- Born: Jade Abigail Cooper December 1986 (age 39) Ipswich, Suffolk, England
- Education: Ipswich High School for Girls
- Alma mater: Royal Agricultural College (dropped out)
- Occupation: Fashion designer
- Spouse: Julian Dunkerton ​(m. 2018)​
- Children: 2

= Jade Holland Cooper =

British fashion designer (born 1986)

Jade Abigail Holland Cooper (born December 1986) is a British fashion designer.

==Early life==
Her father, Oliver Cooper, is a farmer in Suffolk, and her mother, Miranda (née Holland), worked in London and Paris as a designer, making clothes for Elton John, amongst others.
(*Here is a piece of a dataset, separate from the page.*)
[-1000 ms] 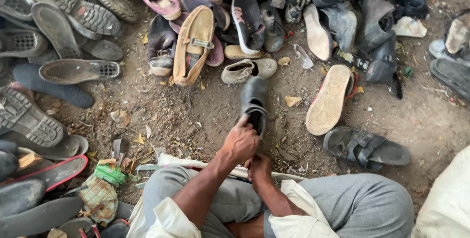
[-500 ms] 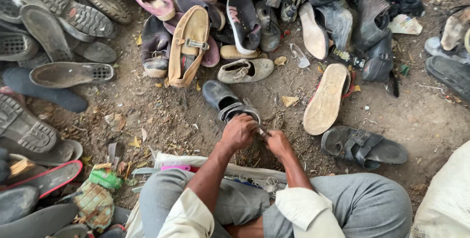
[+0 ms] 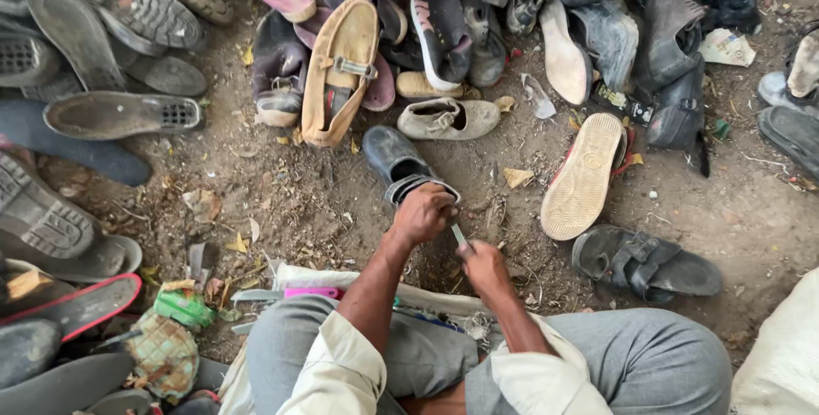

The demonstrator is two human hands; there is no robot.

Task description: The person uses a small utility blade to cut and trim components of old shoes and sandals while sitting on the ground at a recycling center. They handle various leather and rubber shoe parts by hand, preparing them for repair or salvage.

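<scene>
A person seated on bare dirt ground [image 3: 281, 202] works on a dark shoe [image 3: 401, 162] amid a wide scatter of worn footwear. The shoe lies on the ground just ahead of the knees, its long axis running diagonally, toe pointing up and to the left, heel end toward the person. The left hand [image 3: 424, 213] covers the heel end, fingers curled tight over its rim. The right hand [image 3: 483, 263], just beside it and nearer the body, has its fingers pinched together on a thin pale blade-like tool [image 3: 459, 235] whose tip angles up toward the shoe's heel. Directly beyond the toe lie a tan loafer [image 3: 341, 69], lengthwise away from the person, and a grey-beige shoe [image 3: 450, 118] on its side. To the right, a pale upturned sole [image 3: 583, 176] and a dark strapped sandal [image 3: 646, 263] rest well apart from the hands.
</scene>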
She was born on the family farm, Manor Farm, in Elmsett, near Hadleigh.

Oliver Cooper grew up on Great Bricett Hall Farm, including the grade I listed farmhouse Great Bricett Hall in the village of Great Bricett, Suffolk. It was home to his father Rupert Cooper, who died in October 2017, aged 96. The estate, including 415 acres of land, was listed for sale in June 2018 at £4.65 million.

She was educated at Ipswich High School for Girls, then studied international equine and agriculture management at the Royal Agricultural College in Cirencester, but dropped out to start a career in fashion.

==Career==
In 2008, she founded the fashion label Holland Cooper. Holland Cooper launched her label by personally selling tweed garments from a horse trailer at equestrian and country events, travelling to more than 30 shows per year.

She started by having an outworker employed by her mother make 30 tweed miniskirts, with leather and suede additions, which she found in her mother's old design studio in a farm outbuilding, and sold them all from a stall at Badminton Horse Trials.

Holland Cooper has since grown into a fashion house with an annual turnover of around £60 million and year-on-year growth of 50 percent. The brand offers more than 2,000 products and operates a 70,000-square-foot headquarters in the Cotswolds.

Holland Cooper operates two retail shops: one at Bicester Village and a flagship store at Dunkerton Park, a retail complex in Cheltenham co-owned by her husband, Julian Dunkerton.
The company is the official fashion partner of the Cheltenham Festival. Holland Cooper was also named to Drapers' 30 Under 30 list in 2014.

==Public image==
Holland Cooper's designs have been worn by Catherine, Princess of Wales, at public engagements.

==Personal life==
In August 2018, she married Julian Dunkerton, co-founder of Superdry. The couple live in the Cotswolds in a Grade I-listed 16th-century manor, reported to be valued at £50 million.

They have two children, born November 2020 and December 2022.

In 2021, she was one of the guests at Lady Kitty Spencer's wedding.